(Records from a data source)
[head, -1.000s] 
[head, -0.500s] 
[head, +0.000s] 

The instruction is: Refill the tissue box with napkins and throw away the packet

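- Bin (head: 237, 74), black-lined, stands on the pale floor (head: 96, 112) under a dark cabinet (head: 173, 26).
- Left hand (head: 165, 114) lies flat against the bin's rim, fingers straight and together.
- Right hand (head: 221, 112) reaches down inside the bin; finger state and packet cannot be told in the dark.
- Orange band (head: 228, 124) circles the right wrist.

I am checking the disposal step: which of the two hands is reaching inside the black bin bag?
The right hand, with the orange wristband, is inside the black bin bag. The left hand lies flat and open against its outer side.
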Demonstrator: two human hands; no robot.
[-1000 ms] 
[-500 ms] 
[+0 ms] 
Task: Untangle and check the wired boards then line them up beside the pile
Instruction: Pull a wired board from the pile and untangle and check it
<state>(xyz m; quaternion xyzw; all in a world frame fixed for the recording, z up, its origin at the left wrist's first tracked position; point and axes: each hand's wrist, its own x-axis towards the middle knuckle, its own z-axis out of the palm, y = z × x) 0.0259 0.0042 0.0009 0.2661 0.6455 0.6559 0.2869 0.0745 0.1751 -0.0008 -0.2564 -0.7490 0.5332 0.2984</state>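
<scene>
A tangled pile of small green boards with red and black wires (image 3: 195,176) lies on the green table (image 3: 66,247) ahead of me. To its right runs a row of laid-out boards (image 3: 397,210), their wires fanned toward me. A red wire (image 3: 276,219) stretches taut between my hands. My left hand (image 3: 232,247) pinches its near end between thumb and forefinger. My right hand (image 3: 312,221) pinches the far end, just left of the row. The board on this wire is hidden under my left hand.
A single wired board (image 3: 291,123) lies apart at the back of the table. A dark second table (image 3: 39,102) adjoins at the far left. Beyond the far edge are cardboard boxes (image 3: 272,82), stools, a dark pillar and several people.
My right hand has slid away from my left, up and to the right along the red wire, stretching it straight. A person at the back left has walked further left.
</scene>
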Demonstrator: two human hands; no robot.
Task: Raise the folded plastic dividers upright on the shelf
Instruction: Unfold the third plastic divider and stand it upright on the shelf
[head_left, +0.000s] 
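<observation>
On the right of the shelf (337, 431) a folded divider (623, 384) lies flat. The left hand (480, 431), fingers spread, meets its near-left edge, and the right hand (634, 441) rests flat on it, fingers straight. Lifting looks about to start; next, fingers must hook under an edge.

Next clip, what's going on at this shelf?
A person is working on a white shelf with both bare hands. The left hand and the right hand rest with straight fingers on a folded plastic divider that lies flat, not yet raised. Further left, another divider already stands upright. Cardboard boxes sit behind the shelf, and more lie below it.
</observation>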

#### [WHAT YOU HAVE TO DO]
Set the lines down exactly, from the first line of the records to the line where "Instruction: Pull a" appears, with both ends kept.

#### [WRITTEN ANSWER]
[head, -1.000s] 
[head, -0.500s] 
[head, +0.000s] 

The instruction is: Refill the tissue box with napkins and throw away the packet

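- Bin (head: 237, 74), black-lined, stands on the pale floor (head: 96, 112) under a dark cabinet (head: 173, 26).
- Left hand (head: 165, 114) lies flat against the bin's rim, fingers straight and together.
- Right hand (head: 221, 112) reaches down inside the bin; finger state and packet cannot be told in the dark.
- Orange band (head: 228, 124) circles the right wrist.

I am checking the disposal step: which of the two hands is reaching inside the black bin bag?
The right hand, with the orange wristband, is inside the black bin bag. The left hand lies flat and open against its outer side.
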Demonstrator: two human hands; no robot.
[-1000 ms] 
[-500 ms] 
[+0 ms] 
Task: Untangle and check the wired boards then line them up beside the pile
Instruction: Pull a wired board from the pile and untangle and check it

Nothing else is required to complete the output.